◆ Task requirements
Exactly the lines from the line containing "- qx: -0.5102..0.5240" through the last line of the entries below should appear in the answer, reproduced verbatim.

*** Data ***

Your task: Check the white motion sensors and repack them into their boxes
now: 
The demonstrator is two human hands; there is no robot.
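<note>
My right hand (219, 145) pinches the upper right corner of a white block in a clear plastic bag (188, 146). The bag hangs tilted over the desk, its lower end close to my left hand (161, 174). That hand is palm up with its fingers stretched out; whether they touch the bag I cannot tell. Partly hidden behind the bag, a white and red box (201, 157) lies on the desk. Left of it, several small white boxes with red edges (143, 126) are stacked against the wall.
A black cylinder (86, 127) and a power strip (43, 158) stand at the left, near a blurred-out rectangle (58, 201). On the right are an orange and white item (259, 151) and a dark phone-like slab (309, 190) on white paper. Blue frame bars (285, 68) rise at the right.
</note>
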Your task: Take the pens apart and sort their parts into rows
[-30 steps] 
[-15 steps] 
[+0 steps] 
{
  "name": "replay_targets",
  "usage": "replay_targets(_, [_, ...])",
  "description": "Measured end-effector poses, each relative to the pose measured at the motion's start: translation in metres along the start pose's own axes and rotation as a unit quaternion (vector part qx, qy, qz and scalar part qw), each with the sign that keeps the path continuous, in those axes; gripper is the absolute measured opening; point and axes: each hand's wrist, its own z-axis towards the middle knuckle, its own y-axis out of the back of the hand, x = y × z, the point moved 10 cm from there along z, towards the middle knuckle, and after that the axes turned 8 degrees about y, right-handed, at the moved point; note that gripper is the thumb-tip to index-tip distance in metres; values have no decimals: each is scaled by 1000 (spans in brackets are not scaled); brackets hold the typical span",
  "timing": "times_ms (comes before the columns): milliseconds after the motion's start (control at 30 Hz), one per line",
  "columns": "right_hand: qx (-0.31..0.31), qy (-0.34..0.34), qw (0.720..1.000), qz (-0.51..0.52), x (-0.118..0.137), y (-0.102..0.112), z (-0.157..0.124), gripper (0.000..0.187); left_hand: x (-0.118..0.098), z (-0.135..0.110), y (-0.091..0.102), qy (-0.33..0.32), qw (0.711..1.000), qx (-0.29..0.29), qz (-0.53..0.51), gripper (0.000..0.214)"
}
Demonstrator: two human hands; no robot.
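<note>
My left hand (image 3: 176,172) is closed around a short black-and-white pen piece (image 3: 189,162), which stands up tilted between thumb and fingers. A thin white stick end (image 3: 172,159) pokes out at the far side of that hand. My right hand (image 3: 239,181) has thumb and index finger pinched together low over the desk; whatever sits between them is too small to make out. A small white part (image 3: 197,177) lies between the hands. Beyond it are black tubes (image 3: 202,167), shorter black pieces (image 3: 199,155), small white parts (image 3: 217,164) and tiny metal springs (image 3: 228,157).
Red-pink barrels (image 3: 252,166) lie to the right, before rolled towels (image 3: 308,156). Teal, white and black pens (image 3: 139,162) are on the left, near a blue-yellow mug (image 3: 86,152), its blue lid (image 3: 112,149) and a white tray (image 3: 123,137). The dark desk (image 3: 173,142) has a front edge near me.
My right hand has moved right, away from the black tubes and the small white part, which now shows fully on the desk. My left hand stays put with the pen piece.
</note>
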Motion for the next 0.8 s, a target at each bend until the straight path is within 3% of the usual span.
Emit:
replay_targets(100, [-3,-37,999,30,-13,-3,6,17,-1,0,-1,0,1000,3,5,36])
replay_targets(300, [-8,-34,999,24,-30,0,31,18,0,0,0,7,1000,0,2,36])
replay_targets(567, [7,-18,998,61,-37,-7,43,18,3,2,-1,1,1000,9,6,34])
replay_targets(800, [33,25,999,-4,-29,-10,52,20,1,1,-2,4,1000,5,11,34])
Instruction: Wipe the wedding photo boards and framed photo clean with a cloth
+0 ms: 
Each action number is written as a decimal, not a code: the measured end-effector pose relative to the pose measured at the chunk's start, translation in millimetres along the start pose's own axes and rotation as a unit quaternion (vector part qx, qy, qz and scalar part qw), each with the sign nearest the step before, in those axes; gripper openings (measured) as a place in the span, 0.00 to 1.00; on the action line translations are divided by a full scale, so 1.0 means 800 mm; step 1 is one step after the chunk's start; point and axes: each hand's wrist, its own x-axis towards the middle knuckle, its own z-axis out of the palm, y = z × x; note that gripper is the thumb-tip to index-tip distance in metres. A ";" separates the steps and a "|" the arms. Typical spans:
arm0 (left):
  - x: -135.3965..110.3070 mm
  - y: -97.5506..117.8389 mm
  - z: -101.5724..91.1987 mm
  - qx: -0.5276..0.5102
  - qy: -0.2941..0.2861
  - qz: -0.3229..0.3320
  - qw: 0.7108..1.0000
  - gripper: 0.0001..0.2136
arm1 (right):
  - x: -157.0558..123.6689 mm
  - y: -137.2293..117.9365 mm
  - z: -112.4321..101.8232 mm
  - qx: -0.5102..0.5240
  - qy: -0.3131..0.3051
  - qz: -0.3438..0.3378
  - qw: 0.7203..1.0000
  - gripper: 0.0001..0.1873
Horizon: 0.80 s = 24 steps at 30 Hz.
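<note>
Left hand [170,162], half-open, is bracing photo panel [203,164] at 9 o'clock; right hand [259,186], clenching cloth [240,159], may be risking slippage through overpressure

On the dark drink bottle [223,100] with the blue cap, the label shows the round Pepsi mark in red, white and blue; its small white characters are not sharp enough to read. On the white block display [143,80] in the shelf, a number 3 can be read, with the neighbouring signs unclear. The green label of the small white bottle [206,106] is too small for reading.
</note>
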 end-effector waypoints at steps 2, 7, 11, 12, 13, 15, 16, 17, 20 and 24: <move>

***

◆ Your response
  - qx: -0.5102..0.5240
  - qy: -0.3131..0.3051
  - qz: -0.3438..0.3378
  - qw: 0.7203..1.0000
  - gripper: 0.0001..0.1873
Horizon: 0.80 s = 24 steps at 30 Hz.
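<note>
Left hand [170,162], half-open, is bracing photo panel [203,164] at 9 o'clock; right hand [259,186], clenching cloth [240,159], may be risking slippage through overpressure

On the dark drink bottle [223,100] with the blue cap, the label shows the round Pepsi mark in red, white and blue; its small white characters are not sharp enough to read. On the white block display [143,80] in the shelf, a number 3 can be read, with the neighbouring signs unclear. The green label of the small white bottle [206,106] is too small for reading.
</note>
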 end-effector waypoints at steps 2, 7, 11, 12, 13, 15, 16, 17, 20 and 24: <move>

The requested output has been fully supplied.